Date: Wed, 08 Apr 1998 16:54:59 -0700

Subject: Re: [Leica] 18% metering often wrong



Your quote explains the problem we all face, but does nothing to explain how

to resolve the problem.  By saying that "the correct exposure is the one that

makes the photo look the way you want" says nothing about how to achieve

that goal.  If you sent an amateur out with that advice, he would have no clue

where to begin......

my response: Photography is art mixed with science, but mostly art. Cameras,
film, light, etc are but tools. An "amateur" (d0 you really mean beginner? I
know some pretty good amateurs, and the word is from the French meaning
someone who lives something) is, certainly, going to mess up. There is no way
to tell them how to take pictures so they do not. 

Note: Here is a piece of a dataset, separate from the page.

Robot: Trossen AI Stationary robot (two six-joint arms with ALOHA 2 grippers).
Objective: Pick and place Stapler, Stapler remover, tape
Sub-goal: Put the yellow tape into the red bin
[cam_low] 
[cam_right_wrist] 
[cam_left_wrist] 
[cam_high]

Messing up is critical. A person who does not mess up is not learning. I tell
everyone I teach photography to to begin by just taking pictures using the
exposure guide in the film box, mess up, studying the result and trying not to
mess up the same way next time. 

Eventually they learn control.

It is a life-long process -- your idea of perfectly exposed is not my idea. 18
percent gray cards and meters calibrated thereto are designed only to give you
a starting place, a known standard from which to go. 

And if you still don't like it, scan it into a computer and fix it. Add
clouds, goose the contrast, move trees around, whatever. If you can afford a
Leica you can afford Photoshop.

But quit thinking that there's some magical way to meter to get a "perfect"
negative. Reality is the real world but perfect starts out in your mind, not
in a camera. The camera is just a tool to let you produce an image that, you
hope, will reflect some of what that reality meant to you.

And remember: Even Ansel Adams blew it occasionally, despite all his controls.
He had the true secret to photography--don't show anyone the bad shots.

charlie Trentelman
Ogden, Utah
(state motto: Getting The 2002 Olympics proves we're not all that strange,
right?)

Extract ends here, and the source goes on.